Published by: Anu Poudeli

Published date: 16 Jun 2023

Theory of consumer behavior

A key idea in economics, the theory of consumer behavior aims to clarify how people make decosions about the consumption of products and services. It offers perceptions into the variables influencing consumer choices and the trends in consumer demand.

Basic ideas : 

1. Utility : Utility is the pleasure or advantage that people get from using products and services. When making consumption deciisions, people want to maximize their utility, according to the theory of consumer behavior.

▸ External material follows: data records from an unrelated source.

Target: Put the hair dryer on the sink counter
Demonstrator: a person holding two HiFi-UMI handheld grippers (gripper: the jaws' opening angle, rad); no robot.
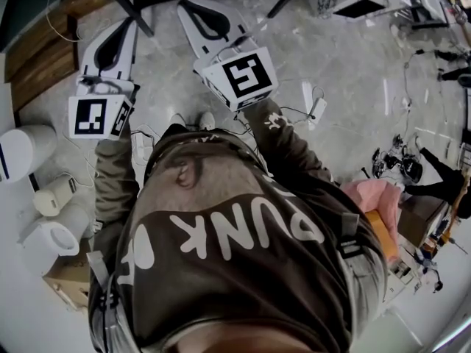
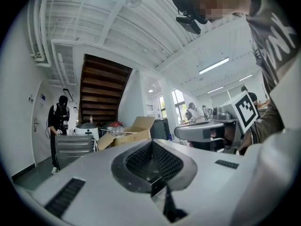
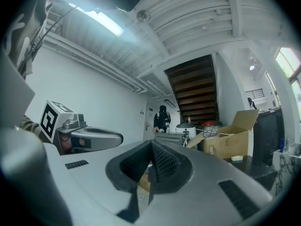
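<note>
- Right up close: left hand-held gripper (image 2: 152, 163) fully closed, pads pressed together, nothing between them.
- Same story on the right hand-held gripper (image 3: 151, 165): jaws together, holding nothing.
- Worth flagging now: going in on a rounded dryer body with the jaws closed like this would likely shove or topple it, not grip it. Needs a proper opening first.
- Down by the feet, centre of the head view: loose cables (image 1: 307, 112) trailing across the floor (image 1: 353, 72). Easy to snag a shoe or drag a lead on the first step.
- Left edge of the head view: white appliances (image 1: 29, 151) standing on the floor, close enough to kick on a turn that way.
- Farther out, centre of the left gripper view: open cardboard box (image 2: 126, 135) among clutter, a tight lane for swinging two grippers.
- Beyond that: person in black (image 3: 162, 119) at the foot of the staircase (image 3: 193, 91), possibly crossing the route.
- No sign of the hair dryer in any view, nor of the bench with the sink. Looks like nothing begun yet; biggest risk is heading off the wrong way.
</note>
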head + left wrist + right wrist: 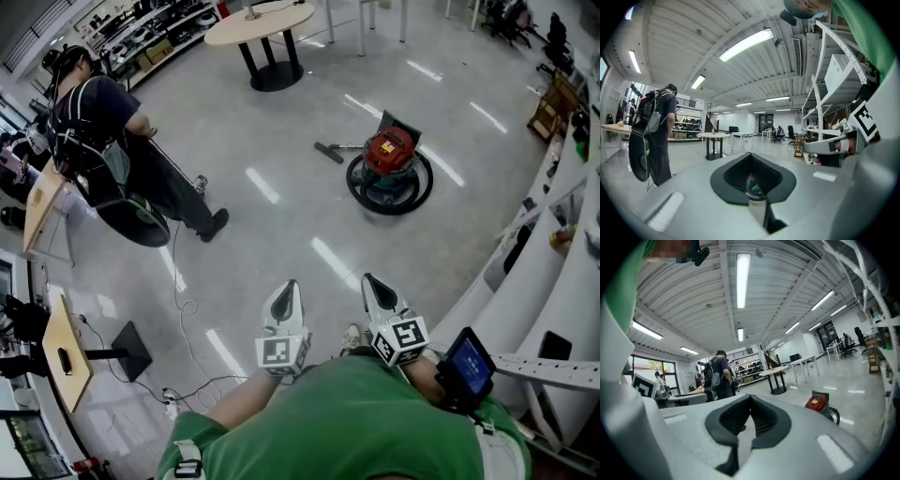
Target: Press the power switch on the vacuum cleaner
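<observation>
The left gripper (pixel 286 294) and right gripper (pixel 376 289) hang side by side, near, pointing out over the floor. Each has its jaws clenched tip to tip on nothing. The red vacuum (pixel 389 156) sits well apart from them, far and to the right, untouched. A person (pixel 98 117) stands far left.

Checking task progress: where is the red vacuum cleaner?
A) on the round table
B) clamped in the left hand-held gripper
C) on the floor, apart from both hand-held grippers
C: the head view shows the vacuum cleaner standing on the floor well ahead of the left hand-held gripper and the right hand-held gripper, touching neither.
</observation>
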Action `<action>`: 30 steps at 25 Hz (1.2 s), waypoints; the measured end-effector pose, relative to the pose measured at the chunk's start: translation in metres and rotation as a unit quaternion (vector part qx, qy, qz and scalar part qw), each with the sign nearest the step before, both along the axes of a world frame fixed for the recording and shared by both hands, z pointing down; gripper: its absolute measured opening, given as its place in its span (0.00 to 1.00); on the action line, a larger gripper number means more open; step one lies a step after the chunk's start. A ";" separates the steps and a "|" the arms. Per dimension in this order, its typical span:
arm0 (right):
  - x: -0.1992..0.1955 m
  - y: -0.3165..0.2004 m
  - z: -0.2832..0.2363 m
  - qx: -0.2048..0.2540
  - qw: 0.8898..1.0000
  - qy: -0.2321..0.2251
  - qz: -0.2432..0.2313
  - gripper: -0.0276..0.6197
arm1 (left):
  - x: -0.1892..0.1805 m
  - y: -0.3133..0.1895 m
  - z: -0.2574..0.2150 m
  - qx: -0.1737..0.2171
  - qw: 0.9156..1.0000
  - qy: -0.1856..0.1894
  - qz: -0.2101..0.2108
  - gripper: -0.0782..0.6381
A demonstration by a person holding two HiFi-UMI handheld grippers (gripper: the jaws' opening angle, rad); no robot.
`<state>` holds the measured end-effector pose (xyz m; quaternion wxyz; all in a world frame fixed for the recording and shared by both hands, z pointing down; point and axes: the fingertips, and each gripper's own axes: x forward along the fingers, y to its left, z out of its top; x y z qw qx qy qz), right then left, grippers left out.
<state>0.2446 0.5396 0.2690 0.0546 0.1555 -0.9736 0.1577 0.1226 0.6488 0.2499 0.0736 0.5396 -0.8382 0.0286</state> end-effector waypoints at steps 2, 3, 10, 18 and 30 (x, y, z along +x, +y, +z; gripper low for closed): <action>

2. Marginal Utility : The additional ulity obtaind from utilizing one more unit of a good or service is known as marginal utility. According to the law of diminishing marginal utility, people's ability to obtain more satisfaction from a good decreases as they consume more of it.

3. Budget Restriction : The budget restriction is a representation of how little money or other resources an individual has available to spend on certain goods and services. It is often depicted by a budget line, which lists the assortments of products and services that, given the person's income and the costs of the items, can be purchased.

4.  Preferences : consumer preferences are the subjective rankings of various products and services  determined by the individual's lokes and inclinations. These preferences can differ from person and have an impact on decisions. Tp express consumer desires, methods like utility functions and indifference curves are frequently employed.

5. Equilibrium : Consumer equilibrium happens when people distribute their limited income in a way that maximum their utility still staying within their budget. In a state of equilibrium, all goods have an identical marginal utility for every dollar  spent. The equimarginal principle is another name for  this idea.

6. Effects of income and Substitution :  Alteration in income or prices for products and services can have two impacts on purchasing decisions. The term " income effect " describes the shift in demand for a good brought on by a change in purchasing power as a result of a change in income. The term " substitution effect" describes how the relative price of a commodity in relations to other goods might alter how much of it is demanded.

7. Elasticity of Demand ; The elasticity of demand assesses how quickly changes in price or income affect the quantity required. It aids in comprehending how responsive customer behavior is to price changes and how elastic or inelastic demand for a good is.

Applications :

Numerous real-world uses can be made of consumer behavior theory,including:

1. Market analysis : In order to create successful marketing plans , product designs, and pricing strategies, it is essential to comprehend consumer preferences and behavior. It aids businesses in locating their target markets and customizing their offers accordingly.

2. Policy Formulation : consumer behavior theories are used by government and policymakers to develop and assedd economic policies like taxation, subsidies, and regulations. These regulations seek to affect consumer decisions and market results.

3. Welfare Analysis : Consumer behavior theory is employed in welfare analysis to evaluate the effects of different economic changes on welfare . It aids economists in assessing how policies affect consumer surplus, producer surplus, and societal welfare as a whole.

4. Making purchases Decisions : The theory of consumer behavior offers a framework for comprehending how people choose their options and utilize their resiources. Individuals can use it to make well-informrd decisions about their spending, saving, and investment strategies.

In general the theory of consumer behavior is a useful tool for economists. Companies, and policymakers to comprehend and analyze consumer decisions and their effects on markets and the overall economy.